ABD açısından Kuzey Irak’taki Kürt gruplarla PKK arasında bir fark yoktur. Çünkü hepsinin elindeki silahlar ABD menşelidir.
Hem sonra, ABD’nin Irak’taki işgaline ve Irak’ın parçalanmasına kimler karşı? Türkiye, İran, Suriye. İran’a kallavi bir hareket yapılacak ve nefesi kesilecek. Suriye zaten kaş göz hareketiyle yola getirilebilir. Saddam’ın sonu, Suriyeli yöneticilere ders oldu sanırım. Geriye Türkiye kalıyor. Onun da kontrol altında tutulması gerekir.

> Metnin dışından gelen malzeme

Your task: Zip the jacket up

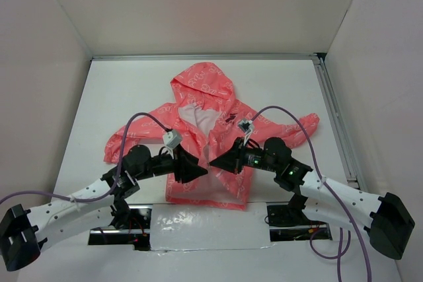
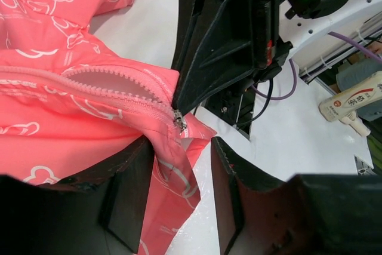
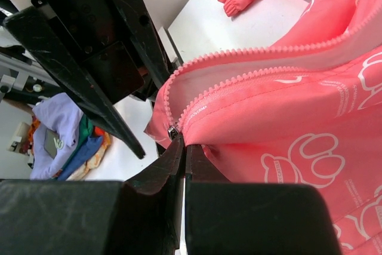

Nasıl tutulacak? Tabiidir ki Türkiye, belli bir süre PKK belası ile uğraştırılacak. En azından ABD’nin Irak’ta işi bitene kadar.
Başbakan Erdoğan Romanya’dan dünyaya sesleniyor. “On bin kilometre öteden gelip, Irak ı işgal etmeye, ABD’nin hakkı var mı?”
Hazırladığı sınır ötesi operasyon tezkeresine, 506 milletvekilinin “Olur”unu almış bir başbakanın, ABD başkanının olurunu almasına gerek var mıdır? Romanya’da bu lafı ettikten sonra.
Hoş, ABD başkanı da, bir çay ikram ettikten başka bir taahhütte bulunmadı. Çeşni olsun diye “Anında istihbarat” masalı anlatıldı Başbakan Erdoğan’a. Bir de teselli babından “PKK Türkiye’nin olduğu kadar ABD’nin de düşmanıdır” sloganı atıldı oval ofiste.
Adama sormazlar mı: “Bre.. Buş, PKK’nın elindeki silahlar zatı alinize ait değil mi?”, “PKK’nın elindeki (C4 ve A4) patlayıcıları size ait değil mi?”
Aslında bu soruları Başbakan Erdoğan’ın sorması lazım idi. Herhalde görüşme süresi dolduğundan soramadı! Ama olsun, bütün Türk milleti Erdoğan’ın sorması gerekip de soramadığı soruları soruyor.
“PKK, ABD’nin düşmanıdır. PKK, ABD çıkarlarına ters bir hareketin içindedir” bu söz tamamen Türkiye’yi oyalamaya yöneliktir. Aynen; İngilizlerin, Balkanlar’ı Osmanlı’nın elinden çıkarmasına yardımcı olmak için takındıkları tavır gibi.
Lütfen ortalarda dolaşmayın. Biraz tarih okuyun. Osmanlı’nın 1800’lü yıllarda geldiği oyunlara, siz de iki binli yıllarda gelmeyin.
Bilesiniz ki, tarihin hükmü çok ağır olur, altından kalkamazsınız.

Bir cevap yazın

E-posta hesabınız yayımlanmayacak.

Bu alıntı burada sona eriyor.